* [Exercise]: This exercise requires every record to be repeated exactly.

* [Dataset extract]:
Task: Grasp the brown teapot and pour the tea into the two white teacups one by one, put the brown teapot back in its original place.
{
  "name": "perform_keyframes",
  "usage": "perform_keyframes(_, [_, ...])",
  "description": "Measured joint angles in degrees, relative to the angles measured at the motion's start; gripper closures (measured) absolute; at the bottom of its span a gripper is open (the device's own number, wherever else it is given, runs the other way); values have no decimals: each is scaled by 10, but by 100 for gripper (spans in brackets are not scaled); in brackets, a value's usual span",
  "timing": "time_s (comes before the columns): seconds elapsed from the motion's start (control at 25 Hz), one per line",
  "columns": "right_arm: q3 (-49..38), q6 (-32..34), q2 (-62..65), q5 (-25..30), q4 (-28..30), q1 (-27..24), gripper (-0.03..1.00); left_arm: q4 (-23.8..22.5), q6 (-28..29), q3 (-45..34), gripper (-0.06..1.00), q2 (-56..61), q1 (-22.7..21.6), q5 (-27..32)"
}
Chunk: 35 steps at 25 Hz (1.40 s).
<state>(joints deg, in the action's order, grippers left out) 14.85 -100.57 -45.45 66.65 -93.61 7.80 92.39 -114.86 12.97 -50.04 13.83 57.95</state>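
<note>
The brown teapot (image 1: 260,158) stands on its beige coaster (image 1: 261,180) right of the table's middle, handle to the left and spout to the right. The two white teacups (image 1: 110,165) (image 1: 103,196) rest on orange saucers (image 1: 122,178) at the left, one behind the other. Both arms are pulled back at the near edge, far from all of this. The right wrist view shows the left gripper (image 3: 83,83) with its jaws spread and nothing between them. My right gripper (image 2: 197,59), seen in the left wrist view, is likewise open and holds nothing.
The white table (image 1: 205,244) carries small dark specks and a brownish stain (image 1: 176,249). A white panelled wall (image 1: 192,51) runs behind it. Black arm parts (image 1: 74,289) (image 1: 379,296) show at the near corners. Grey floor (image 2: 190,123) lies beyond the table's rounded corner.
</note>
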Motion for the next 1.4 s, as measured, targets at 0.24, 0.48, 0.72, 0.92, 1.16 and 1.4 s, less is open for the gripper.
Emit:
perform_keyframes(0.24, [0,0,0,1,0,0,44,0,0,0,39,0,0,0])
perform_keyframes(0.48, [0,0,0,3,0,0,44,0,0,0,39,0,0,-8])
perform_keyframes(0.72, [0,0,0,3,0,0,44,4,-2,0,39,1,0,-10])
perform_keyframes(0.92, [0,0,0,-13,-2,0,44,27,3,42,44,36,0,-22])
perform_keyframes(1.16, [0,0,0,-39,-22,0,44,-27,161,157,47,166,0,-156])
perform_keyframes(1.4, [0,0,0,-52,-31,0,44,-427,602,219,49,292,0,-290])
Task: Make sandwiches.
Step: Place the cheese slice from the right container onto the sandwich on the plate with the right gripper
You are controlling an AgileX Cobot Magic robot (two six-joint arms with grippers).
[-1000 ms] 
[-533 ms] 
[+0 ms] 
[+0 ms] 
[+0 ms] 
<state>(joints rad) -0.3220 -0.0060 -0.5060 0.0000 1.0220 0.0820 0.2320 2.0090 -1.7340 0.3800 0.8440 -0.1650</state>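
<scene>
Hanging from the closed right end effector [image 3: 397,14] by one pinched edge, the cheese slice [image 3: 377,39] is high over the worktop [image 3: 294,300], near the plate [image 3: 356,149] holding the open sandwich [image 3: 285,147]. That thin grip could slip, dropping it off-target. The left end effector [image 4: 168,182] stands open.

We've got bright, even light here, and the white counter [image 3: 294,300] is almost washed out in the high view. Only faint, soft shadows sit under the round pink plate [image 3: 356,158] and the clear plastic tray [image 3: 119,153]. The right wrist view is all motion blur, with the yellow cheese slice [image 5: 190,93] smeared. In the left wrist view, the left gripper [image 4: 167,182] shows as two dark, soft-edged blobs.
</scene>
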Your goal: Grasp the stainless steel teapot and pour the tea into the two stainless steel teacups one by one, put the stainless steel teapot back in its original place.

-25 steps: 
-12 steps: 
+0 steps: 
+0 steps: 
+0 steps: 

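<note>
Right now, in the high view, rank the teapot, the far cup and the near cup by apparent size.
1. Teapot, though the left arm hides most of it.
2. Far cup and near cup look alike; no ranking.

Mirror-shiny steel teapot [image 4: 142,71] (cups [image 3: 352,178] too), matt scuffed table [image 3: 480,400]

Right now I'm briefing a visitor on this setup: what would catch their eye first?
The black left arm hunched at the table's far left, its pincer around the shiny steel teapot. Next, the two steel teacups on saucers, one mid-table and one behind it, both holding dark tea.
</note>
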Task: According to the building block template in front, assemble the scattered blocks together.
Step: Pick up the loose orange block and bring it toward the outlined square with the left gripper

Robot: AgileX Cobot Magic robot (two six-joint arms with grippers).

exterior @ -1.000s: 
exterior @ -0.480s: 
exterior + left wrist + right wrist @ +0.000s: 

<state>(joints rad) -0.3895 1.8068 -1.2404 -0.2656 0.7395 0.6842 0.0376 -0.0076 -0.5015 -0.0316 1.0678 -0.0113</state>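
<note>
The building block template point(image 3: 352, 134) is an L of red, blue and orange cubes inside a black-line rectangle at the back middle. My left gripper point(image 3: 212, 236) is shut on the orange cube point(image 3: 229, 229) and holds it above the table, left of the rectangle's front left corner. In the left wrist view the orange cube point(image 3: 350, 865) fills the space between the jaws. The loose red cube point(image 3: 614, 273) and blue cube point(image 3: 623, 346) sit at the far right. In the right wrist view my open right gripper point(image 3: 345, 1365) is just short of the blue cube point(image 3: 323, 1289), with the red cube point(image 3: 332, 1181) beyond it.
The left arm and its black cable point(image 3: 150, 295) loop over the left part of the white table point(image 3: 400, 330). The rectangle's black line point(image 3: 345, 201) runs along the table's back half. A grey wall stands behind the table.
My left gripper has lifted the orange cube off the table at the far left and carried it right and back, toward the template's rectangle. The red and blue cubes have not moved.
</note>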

* [Solution for this exercise]:
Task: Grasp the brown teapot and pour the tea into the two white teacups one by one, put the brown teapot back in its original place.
{
  "name": "perform_keyframes",
  "usage": "perform_keyframes(_, [_, ...])",
  "description": "Measured joint angles in degrees, relative to the angles measured at the motion's start; gripper closures (measured) absolute; at the bottom of its span a gripper is open (the device's own number, wherever else it is given, runs the other way); values have no decimals: each is scaled by 10, but by 100 for gripper (spans in brackets are not scaled); in brackets, a value's usual span",
  "timing": "time_s (comes before the columns): seconds elapsed from the motion's start (control at 25 Hz), one per line",
  "columns": "right_arm: q3 (-49..38), q6 (-32..34), q2 (-62..65), q5 (-25..30), q4 (-28..30), q1 (-27..24), gripper (-0.03..1.00); left_arm: q4 (-23.8..22.5), q6 (-28..29), q3 (-45..34), gripper (-0.06..1.00), q2 (-56..61), q1 (-22.7..21.6), q5 (-27..32)"
}
Chunk: 35 steps at 25 Hz (1.40 s).
<state>(joints deg, in the action's order, grippers left out) 14.85 -100.57 -45.45 66.65 -93.61 7.80 92.39 -114.86 12.97 -50.04 13.83 57.95</state>
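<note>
The brown teapot (image 1: 260,158) stands on its beige coaster (image 1: 261,180) right of the table's middle, handle to the left and spout to the right. The two white teacups (image 1: 110,165) (image 1: 103,196) rest on orange saucers (image 1: 122,178) at the left, one behind the other. Both arms are pulled back at the near edge, far from all of this. The right wrist view shows the left gripper (image 3: 83,83) with its jaws spread and nothing between them. My right gripper (image 2: 197,59), seen in the left wrist view, is likewise open and holds nothing.
The white table (image 1: 205,244) carries small dark specks and a brownish stain (image 1: 176,249). A white panelled wall (image 1: 192,51) runs behind it. Black arm parts (image 1: 74,289) (image 1: 379,296) show at the near corners. Grey floor (image 2: 190,123) lies beyond the table's rounded corner.
</note>
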Motion for the next 1.4 s, as measured, targets at 0.24, 0.48, 0.72, 0.92, 1.16 and 1.4 s, less is open for the gripper.
Emit:
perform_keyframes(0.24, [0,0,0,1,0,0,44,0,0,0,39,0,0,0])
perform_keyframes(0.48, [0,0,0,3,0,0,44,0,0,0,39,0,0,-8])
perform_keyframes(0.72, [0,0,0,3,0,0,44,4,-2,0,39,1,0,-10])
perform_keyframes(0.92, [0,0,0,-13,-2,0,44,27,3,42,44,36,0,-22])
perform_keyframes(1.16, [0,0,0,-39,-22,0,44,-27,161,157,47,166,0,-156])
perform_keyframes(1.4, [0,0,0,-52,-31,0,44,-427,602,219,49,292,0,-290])
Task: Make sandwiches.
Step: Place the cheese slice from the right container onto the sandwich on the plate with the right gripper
You are controlling an AgileX Cobot Magic robot (two six-joint arms with grippers).
[-1000 ms] 
[-533 ms] 
[+0 ms] 
[+0 ms] 
[+0 ms] 
<state>(joints rad) -0.3220 -0.0060 -0.5060 0.0000 1.0220 0.0820 0.2320 2.0090 -1.7340 0.3800 0.8440 -0.1650</state>
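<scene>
Hanging from the closed right end effector [image 3: 397,14] by one pinched edge, the cheese slice [image 3: 377,39] is high over the worktop [image 3: 294,300], near the plate [image 3: 356,149] holding the open sandwich [image 3: 285,147]. That thin grip could slip, dropping it off-target. The left end effector [image 4: 168,182] stands open.

We've got bright, even light here, and the white counter [image 3: 294,300] is almost washed out in the high view. Only faint, soft shadows sit under the round pink plate [image 3: 356,158] and the clear plastic tray [image 3: 119,153]. The right wrist view is all motion blur, with the yellow cheese slice [image 5: 190,93] smeared. In the left wrist view, the left gripper [image 4: 167,182] shows as two dark, soft-edged blobs.
</scene>
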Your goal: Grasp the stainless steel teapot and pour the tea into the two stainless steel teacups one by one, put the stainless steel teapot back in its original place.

-25 steps: 
-12 steps: 
+0 steps: 
+0 steps: 
+0 steps: 

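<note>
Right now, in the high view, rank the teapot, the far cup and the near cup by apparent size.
1. Teapot, though the left arm hides most of it.
2. Far cup and near cup look alike; no ranking.

Mirror-shiny steel teapot [image 4: 142,71] (cups [image 3: 352,178] too), matt scuffed table [image 3: 480,400]

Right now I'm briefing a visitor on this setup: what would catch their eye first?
The black left arm hunched at the table's far left, its pincer around the shiny steel teapot. Next, the two steel teacups on saucers, one mid-table and one behind it, both holding dark tea.
</note>
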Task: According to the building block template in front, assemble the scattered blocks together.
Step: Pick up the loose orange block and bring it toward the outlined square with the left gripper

Robot: AgileX Cobot Magic robot (two six-joint arms with grippers).

exterior @ -1.000s: 
exterior @ -0.480s: 
exterior + left wrist + right wrist @ +0.000s: 

<state>(joints rad) -0.3895 1.8068 -1.2404 -0.2656 0.7395 0.6842 0.0376 -0.0076 -0.5015 -0.0316 1.0678 -0.0113</state>
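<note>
The building block template point(image 3: 352, 134) is an L of red, blue and orange cubes inside a black-line rectangle at the back middle. My left gripper point(image 3: 212, 236) is shut on the orange cube point(image 3: 229, 229) and holds it above the table, left of the rectangle's front left corner. In the left wrist view the orange cube point(image 3: 350, 865) fills the space between the jaws. The loose red cube point(image 3: 614, 273) and blue cube point(image 3: 623, 346) sit at the far right. In the right wrist view my open right gripper point(image 3: 345, 1365) is just short of the blue cube point(image 3: 323, 1289), with the red cube point(image 3: 332, 1181) beyond it.
The left arm and its black cable point(image 3: 150, 295) loop over the left part of the white table point(image 3: 400, 330). The rectangle's black line point(image 3: 345, 201) runs along the table's back half. A grey wall stands behind the table.
My left gripper has lifted the orange cube off the table at the far left and carried it right and back, toward the template's rectangle. The red and blue cubes have not moved.
</note>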

The answer requires nothing more.